Anche in relazione al sindacato sulla formazione del consenso dell’imputato, la Corte (si veda la sentenza 15557/2018) ha ritenuto incensurabile l’accordo raggiunto tra Pm e difensore, anche qualora tale accordo non rispecchi quanto richiesto dall’imputato (come nel caso in cui l’accordo non recepisca la richiesta di concessione nella massima estensione delle circostanze attenuanti generiche).

L’impatto sui processi
Il nuovo corso inciderà sulla speditezza dei processi, soprattutto se si considera che le cause di inammissibilità dei ricorsi, in queste ipotesi, ai sensi del comma 5-bis (sempre introdotto dalla legge Orlando) dell’articolo 610, sono rilevate senza formalità di procedura: il che significa che la Corte decide senza contraddittorio, fuori udienza e con decisione avverso la quale potrà essere proposto, ricorrendone le condizioni, ricorso straordinario ex articolo 625-bis Cpp.
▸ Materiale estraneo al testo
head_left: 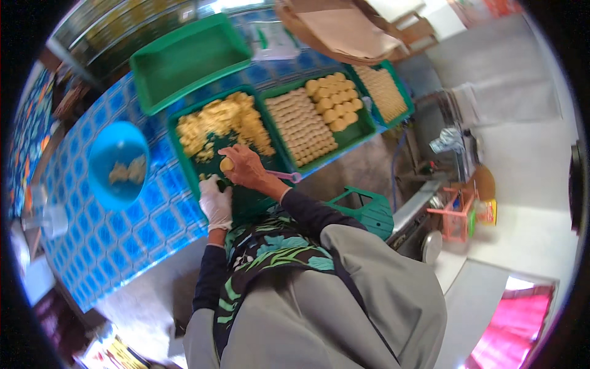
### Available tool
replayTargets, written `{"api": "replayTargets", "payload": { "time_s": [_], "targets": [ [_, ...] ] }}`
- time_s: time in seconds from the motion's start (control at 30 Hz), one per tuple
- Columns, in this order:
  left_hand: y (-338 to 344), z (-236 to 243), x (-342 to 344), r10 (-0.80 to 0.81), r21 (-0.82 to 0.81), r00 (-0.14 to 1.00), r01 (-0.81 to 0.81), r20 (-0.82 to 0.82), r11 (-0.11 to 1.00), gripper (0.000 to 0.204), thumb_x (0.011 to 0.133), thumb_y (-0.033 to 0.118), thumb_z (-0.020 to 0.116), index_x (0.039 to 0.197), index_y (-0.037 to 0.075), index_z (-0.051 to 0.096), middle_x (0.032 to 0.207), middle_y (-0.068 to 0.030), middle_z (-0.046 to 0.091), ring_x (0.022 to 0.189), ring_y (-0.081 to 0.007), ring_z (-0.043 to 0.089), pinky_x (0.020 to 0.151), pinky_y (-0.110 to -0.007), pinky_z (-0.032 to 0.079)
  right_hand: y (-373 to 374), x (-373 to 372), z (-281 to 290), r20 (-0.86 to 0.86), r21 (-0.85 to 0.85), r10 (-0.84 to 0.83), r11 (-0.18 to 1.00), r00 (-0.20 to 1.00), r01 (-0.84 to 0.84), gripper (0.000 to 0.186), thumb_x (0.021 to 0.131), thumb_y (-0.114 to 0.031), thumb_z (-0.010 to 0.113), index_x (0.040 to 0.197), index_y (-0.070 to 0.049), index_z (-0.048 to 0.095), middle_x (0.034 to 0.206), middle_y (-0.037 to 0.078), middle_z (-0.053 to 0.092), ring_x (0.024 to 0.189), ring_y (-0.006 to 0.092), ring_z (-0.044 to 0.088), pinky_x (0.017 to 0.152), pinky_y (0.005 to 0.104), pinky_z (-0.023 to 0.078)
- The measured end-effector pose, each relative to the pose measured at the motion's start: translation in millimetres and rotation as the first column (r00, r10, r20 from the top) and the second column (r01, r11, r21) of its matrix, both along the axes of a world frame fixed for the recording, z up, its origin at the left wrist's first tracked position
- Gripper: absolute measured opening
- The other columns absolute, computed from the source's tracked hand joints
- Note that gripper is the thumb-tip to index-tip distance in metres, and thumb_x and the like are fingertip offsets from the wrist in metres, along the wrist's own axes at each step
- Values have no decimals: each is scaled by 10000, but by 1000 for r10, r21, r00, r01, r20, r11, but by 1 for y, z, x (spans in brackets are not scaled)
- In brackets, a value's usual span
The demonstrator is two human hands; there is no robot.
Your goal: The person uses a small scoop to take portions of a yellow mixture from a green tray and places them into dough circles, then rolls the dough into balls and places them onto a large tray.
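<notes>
My right hand (247, 168), bare, is closed on a small round yellow dough piece (227, 164) above a green tray (249, 200). Loose, crumbly yellow dough (212, 120) fills the far part of that tray. My left hand (216, 204) wears a white glove and rests at the tray's near left, its thumb apart from the fingers and nothing visible between them. A purple-pink handle (286, 176) sticks out beside my right wrist; its other end is hidden.
Right of it, another green tray (351, 133) bears rows of pale shaped dough (301, 126) and yellow rounds (332, 101). Beyond are a third filled tray (408, 106), a bare green tray (190, 58) and a brown round tray (344, 27). A blue basin (118, 187) stands left, a green stool (372, 212) right.
</notes>
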State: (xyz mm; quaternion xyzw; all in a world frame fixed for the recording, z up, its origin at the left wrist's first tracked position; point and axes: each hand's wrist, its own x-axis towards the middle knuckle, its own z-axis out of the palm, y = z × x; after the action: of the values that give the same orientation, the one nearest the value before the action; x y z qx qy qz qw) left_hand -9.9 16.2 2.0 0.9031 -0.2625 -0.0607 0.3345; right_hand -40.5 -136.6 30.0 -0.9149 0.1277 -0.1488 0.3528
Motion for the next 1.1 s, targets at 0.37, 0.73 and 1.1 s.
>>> {"api": "replayTargets", "payload": {
  "time_s": [0.37,0.73,1.1],
  "targets": [
    [-30,-7,27,11,-7,999,-12,-36,1000,435,653,240,804,994,46,617,992,-142,578,945,-341,588,821,-418,483,-266,-190,27,155,-25,-836,529,526,848,437,746,-124,733,1161,-37,625,848,122,651,759,258,640,688,359,521],
    [-31,-4,24,50,15,997,-49,-57,999,468,642,259,804,1017,56,612,990,-139,580,962,-332,581,823,-411,481,-295,-182,-17,112,-79,-721,680,684,729,715,740,114,559,1425,-48,435,1068,181,675,966,262,665,779,374,539],
    [-60,14,46,137,-278,971,-80,194,957,468,738,139,766,1172,39,623,1017,-154,618,977,-331,579,849,-396,475,-220,-147,22,224,-197,-591,751,775,630,465,787,61,569,1245,-15,558,919,149,628,822,304,615,721,411,498]
  ]
}}
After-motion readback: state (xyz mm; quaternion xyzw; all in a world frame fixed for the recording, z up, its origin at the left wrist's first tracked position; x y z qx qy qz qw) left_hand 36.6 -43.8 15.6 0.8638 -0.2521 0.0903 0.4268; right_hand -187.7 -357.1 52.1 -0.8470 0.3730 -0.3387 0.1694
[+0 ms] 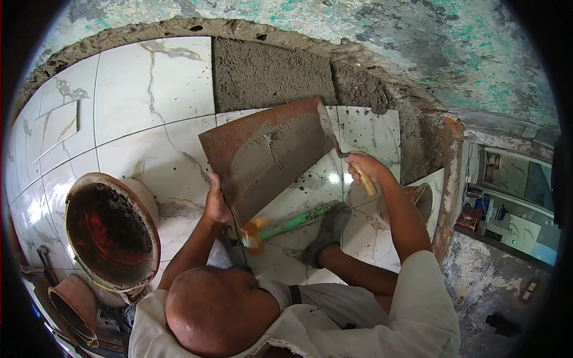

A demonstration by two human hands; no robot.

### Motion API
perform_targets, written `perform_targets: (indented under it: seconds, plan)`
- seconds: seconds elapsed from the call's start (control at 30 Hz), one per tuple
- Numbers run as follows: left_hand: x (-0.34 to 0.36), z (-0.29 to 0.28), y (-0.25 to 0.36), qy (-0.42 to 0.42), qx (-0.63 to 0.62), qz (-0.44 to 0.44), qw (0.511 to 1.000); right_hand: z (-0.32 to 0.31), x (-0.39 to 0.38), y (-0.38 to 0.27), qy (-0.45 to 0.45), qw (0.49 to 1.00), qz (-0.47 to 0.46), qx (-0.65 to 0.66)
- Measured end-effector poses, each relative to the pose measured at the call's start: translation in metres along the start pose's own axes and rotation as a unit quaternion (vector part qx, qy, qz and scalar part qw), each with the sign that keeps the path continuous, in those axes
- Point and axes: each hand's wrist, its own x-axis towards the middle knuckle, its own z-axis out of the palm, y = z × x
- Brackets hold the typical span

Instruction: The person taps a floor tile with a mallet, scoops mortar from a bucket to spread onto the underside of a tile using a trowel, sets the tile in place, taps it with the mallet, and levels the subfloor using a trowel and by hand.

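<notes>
My left hand (216, 201) grips the lower left edge of a large tile (224, 140), thumb along the edge and fingers partly hidden. The tile is tilted up with its reddish-brown back showing. Grey mortar (286, 146) coats much of that back, with ridged marks at its left part. My right hand (369, 167) is closed round the wooden handle of a trowel (366, 182). Its blade, smeared with mortar, meets the tile's right edge. Beyond the tile, a bed of rough wet mortar (271, 68) lies between a laid white tile (155, 77) and the wall.
A mortar-caked bucket (156, 250) stands tilted at left, with a smaller bucket (77, 298) behind it. A mallet with a green handle (304, 216) lies on the tiles by my shoe (330, 235). Another bucket (422, 200) is at right. A worn wall (418, 42) borders the far side.
</notes>
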Motion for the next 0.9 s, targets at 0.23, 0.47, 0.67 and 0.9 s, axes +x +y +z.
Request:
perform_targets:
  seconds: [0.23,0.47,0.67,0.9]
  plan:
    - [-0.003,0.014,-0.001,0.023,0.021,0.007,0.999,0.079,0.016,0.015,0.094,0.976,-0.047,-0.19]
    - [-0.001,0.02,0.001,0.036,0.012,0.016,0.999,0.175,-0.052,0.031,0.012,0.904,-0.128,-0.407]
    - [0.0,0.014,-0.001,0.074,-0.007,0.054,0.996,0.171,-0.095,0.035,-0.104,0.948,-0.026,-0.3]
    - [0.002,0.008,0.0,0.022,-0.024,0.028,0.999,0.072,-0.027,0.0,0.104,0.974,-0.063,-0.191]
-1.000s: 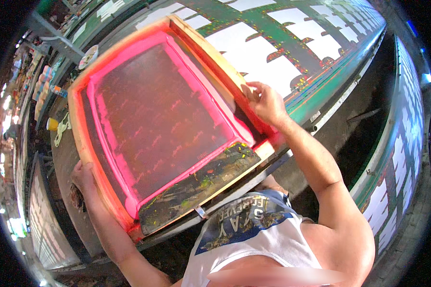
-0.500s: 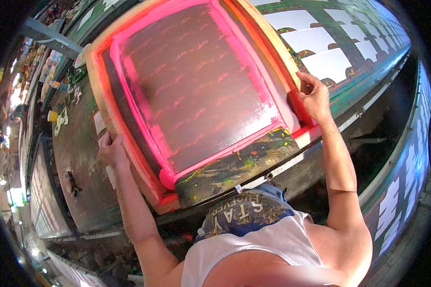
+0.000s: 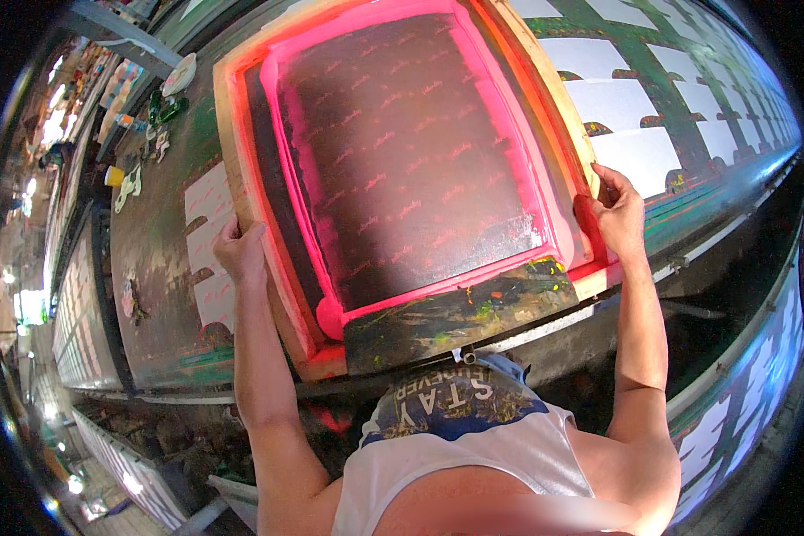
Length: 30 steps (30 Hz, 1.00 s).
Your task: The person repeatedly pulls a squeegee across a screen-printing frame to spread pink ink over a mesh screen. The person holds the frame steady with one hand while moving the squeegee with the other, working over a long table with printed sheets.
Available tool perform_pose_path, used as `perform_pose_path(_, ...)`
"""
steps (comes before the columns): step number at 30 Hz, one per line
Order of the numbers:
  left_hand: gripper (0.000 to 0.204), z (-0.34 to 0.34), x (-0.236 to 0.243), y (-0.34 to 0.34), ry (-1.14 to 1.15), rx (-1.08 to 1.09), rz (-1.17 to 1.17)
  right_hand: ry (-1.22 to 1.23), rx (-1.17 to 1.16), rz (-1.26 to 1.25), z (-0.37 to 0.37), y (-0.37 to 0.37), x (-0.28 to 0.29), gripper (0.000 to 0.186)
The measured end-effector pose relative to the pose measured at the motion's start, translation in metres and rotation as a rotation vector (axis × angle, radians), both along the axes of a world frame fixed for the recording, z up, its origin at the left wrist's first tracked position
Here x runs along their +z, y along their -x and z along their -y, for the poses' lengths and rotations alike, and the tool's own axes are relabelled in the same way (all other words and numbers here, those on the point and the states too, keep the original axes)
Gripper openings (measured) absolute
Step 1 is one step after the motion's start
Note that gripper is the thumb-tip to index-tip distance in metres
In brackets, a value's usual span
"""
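A large screen-printing frame (image 3: 227, 125) with pale wooden sides lies in front of me, streaked red and orange along its inner edges. Its dark mesh (image 3: 402, 152) carries rows of small pink script-like marks, bordered by thick pink ink (image 3: 515, 134). My left hand (image 3: 241, 252) grips the frame's left side, thumb against the wood. At the right side, near the front corner, my right hand (image 3: 621, 214) pinches the rim between thumb and fingers. A dark paint-spattered panel (image 3: 456, 308) spans the frame's near end. The fingers' undersides are hidden.
White cut pieces (image 3: 634, 156) lie in rows on the green-stained table to the right. Left of the frame are white pieces with faint pink marks (image 3: 210, 201). A yellow cup (image 3: 113, 176), a white rag (image 3: 129, 186) and a green bottle (image 3: 171, 109) stand farther left.
The frame has shifted to the right over the table, both hands moving with it. More of the pink-marked white pieces now shows on its left.
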<state>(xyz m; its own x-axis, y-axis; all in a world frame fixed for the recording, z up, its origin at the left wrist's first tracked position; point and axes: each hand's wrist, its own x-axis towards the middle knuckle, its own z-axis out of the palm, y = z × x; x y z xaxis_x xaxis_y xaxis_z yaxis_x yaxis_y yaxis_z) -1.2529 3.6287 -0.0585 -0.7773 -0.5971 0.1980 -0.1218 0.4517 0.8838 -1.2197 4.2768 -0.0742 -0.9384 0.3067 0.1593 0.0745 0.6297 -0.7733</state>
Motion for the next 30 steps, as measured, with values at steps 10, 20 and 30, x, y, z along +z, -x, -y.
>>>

È significativo che le decisioni richiamate configurino la compressione dell’area del controllo demandato alla Cassazione quale conseguenza inevitabile dell’ammissione di responsabilità implicita nella richiesta di patteggiamento (ricostruzione, quest’ultima, per la verità, mai pacifica in letteratura).

Ancora, sempre secondo la Corte, l’applicazione concordata della pena postula anche la rinuncia dell’imputato a far valere eventuali nullità, diverse da quelle relative alla richiesta di patteggiamento e al consenso a essa prestato (sentenza 17434/2018) e ad eccepire il mancato riconoscimento della particolare tenuità del fatto (sentenza 43874/2016).

L’impostazione seguita dalla Corte consegue l’obiettivo del restringimento del perimetro cognitivo del giudizio di legittimità a favore della complessiva efficienza del sistema. Tale apprezzabile risultato, tuttavia, finisce col disconoscere la portata oggettiva della garanzia posta dalla Costituzione a fondamento dell’incondizionata ricorribilità per violazione di legge di tutte sentenze.